[Start of Attachment]

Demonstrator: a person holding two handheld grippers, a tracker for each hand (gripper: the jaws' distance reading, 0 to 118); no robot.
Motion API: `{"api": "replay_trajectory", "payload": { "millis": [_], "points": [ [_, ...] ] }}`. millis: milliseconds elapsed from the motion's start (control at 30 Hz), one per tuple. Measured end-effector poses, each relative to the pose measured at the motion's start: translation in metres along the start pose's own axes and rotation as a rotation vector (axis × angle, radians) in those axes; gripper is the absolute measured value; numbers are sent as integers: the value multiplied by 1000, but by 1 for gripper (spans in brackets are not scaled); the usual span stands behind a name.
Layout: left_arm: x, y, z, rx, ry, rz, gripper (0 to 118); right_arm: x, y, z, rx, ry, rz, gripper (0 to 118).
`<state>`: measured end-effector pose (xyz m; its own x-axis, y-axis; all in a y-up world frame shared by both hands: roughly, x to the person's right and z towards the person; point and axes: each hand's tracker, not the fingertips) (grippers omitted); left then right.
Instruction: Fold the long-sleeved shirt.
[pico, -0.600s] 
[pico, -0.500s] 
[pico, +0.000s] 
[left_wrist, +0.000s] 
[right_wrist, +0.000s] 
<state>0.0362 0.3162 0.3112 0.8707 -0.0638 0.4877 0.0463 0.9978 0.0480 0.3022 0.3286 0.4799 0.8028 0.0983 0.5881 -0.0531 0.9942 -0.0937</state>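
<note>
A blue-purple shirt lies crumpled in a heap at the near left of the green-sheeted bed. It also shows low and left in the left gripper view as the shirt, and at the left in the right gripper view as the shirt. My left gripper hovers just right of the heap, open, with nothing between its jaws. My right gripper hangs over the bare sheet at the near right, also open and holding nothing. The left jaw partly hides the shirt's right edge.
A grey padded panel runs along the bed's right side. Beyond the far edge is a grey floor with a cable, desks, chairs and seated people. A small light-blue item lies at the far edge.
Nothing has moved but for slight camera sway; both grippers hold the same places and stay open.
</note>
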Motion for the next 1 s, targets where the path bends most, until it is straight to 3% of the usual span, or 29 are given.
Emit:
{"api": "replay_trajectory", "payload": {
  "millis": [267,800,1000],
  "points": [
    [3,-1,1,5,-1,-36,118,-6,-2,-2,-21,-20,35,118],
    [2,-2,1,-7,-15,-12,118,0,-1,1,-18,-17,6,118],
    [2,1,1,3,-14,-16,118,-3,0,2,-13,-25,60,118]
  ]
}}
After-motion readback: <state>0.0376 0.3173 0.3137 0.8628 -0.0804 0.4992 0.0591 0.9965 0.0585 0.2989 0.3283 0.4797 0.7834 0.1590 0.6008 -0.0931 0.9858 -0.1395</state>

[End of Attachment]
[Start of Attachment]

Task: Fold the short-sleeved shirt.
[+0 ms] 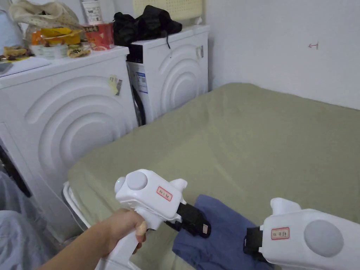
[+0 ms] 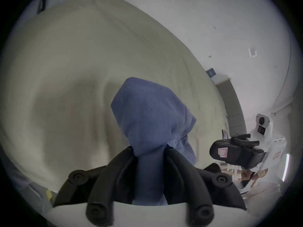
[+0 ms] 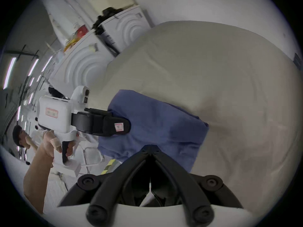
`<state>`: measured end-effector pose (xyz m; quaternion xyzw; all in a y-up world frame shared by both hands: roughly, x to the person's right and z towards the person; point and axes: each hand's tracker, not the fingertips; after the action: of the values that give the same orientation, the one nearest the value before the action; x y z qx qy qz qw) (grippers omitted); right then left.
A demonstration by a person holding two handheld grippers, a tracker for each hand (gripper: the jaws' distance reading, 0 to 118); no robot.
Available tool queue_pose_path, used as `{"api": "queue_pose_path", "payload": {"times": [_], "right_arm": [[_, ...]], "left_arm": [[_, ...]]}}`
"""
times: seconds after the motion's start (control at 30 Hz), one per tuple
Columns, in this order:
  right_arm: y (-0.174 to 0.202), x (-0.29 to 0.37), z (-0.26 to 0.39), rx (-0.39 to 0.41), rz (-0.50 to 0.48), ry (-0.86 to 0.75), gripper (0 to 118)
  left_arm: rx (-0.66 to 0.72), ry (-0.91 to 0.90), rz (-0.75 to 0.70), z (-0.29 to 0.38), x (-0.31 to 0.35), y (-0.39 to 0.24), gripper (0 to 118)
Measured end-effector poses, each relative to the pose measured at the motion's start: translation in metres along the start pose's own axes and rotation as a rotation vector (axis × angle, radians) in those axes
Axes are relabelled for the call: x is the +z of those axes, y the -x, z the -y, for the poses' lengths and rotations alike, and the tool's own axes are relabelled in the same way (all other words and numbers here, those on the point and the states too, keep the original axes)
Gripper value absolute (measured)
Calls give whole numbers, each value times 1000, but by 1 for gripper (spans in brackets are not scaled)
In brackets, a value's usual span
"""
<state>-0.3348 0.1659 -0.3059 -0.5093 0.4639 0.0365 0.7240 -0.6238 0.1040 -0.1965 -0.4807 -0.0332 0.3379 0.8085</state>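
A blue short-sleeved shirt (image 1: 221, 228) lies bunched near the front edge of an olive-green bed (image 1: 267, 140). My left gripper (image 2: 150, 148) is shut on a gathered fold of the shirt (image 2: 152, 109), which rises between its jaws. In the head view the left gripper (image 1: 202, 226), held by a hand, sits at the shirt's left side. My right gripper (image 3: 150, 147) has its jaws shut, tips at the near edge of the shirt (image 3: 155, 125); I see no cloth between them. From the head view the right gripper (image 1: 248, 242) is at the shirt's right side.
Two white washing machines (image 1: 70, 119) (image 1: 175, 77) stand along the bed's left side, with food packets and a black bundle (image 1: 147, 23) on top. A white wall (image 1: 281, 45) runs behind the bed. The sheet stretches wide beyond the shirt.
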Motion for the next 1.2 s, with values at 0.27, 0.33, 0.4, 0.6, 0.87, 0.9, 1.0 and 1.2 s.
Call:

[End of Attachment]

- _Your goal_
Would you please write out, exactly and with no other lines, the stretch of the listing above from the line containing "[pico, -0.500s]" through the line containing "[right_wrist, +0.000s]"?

- _Reply_
[pico, -0.500s] 
[pico, +0.000s] 
[left_wrist, +0.000s] 
[right_wrist, +0.000s] 

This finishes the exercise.